## WHAT IS EXPECTED
Using the data that follows, report how many lines include "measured"; output no other text.

[Excerpts from a dataset]
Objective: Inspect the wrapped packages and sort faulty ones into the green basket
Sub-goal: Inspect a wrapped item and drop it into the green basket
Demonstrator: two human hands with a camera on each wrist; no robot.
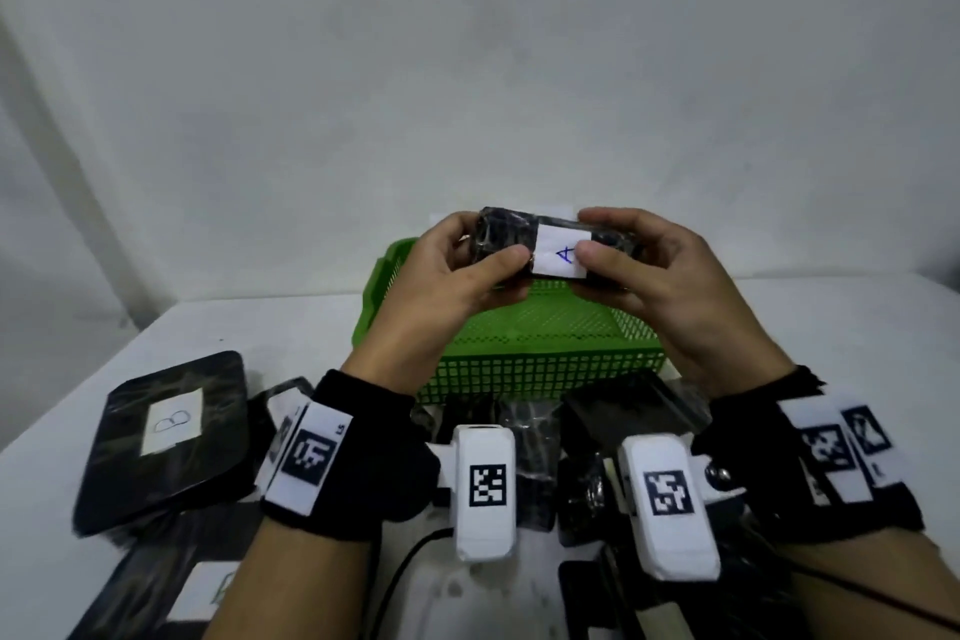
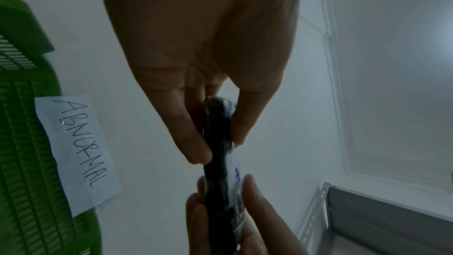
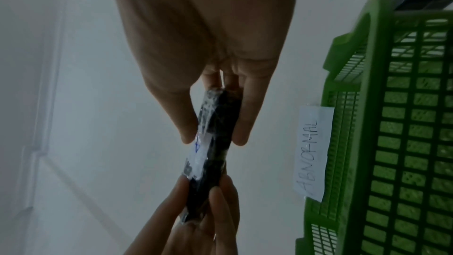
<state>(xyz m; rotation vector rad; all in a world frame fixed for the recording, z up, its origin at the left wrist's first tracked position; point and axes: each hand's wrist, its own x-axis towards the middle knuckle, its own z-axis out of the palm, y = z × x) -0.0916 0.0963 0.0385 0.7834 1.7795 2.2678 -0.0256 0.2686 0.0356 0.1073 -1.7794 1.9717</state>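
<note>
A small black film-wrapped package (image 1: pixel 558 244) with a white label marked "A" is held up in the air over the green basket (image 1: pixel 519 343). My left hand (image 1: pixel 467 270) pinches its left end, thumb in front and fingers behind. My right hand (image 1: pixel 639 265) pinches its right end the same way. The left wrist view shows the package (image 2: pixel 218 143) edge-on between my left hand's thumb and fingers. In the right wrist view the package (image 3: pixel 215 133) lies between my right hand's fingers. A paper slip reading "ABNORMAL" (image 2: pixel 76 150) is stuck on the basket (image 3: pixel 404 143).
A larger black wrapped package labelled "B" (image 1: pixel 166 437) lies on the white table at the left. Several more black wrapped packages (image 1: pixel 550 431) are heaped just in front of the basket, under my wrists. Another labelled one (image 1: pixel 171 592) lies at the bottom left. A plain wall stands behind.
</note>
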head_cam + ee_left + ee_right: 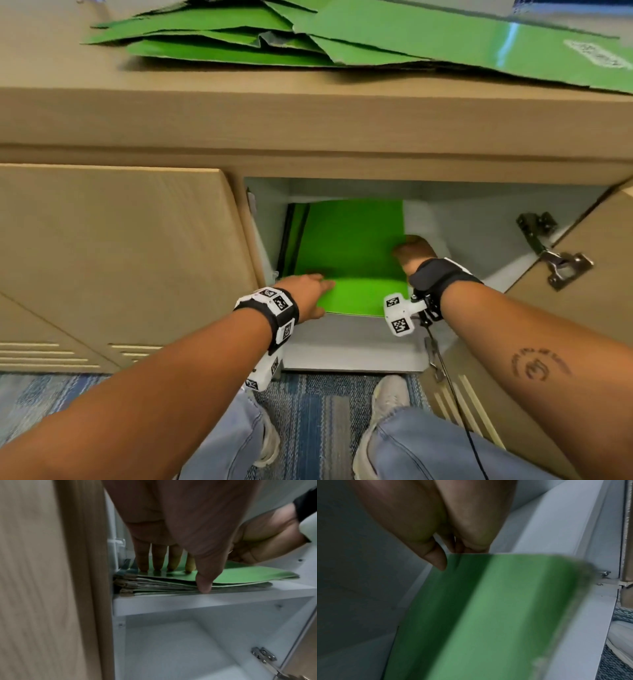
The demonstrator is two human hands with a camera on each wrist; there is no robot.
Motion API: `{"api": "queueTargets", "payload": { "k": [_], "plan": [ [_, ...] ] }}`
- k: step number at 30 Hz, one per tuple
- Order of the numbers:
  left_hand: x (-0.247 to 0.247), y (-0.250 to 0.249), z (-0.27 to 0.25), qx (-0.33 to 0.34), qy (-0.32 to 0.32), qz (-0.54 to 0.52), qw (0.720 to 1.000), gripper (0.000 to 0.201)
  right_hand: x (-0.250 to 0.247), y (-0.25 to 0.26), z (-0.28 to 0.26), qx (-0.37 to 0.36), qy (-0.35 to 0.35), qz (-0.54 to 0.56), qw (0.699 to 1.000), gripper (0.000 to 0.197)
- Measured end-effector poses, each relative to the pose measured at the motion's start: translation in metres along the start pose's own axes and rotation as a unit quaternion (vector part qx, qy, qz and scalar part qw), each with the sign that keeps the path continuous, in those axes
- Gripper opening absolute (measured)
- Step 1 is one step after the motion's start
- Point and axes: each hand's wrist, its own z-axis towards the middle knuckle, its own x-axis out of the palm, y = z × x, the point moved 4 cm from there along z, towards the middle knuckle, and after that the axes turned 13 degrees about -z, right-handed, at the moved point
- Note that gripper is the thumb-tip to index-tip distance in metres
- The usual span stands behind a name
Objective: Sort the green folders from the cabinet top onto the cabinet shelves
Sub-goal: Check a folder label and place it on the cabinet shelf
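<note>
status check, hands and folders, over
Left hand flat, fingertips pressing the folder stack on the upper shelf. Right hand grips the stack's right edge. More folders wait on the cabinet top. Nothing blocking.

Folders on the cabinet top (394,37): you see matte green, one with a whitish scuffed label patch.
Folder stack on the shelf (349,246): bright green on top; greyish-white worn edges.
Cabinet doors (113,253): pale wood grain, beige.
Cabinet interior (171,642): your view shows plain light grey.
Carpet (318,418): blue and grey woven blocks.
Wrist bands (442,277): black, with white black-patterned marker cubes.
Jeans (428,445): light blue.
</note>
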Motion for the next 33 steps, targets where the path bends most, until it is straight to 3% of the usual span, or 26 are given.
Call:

## REPLY
2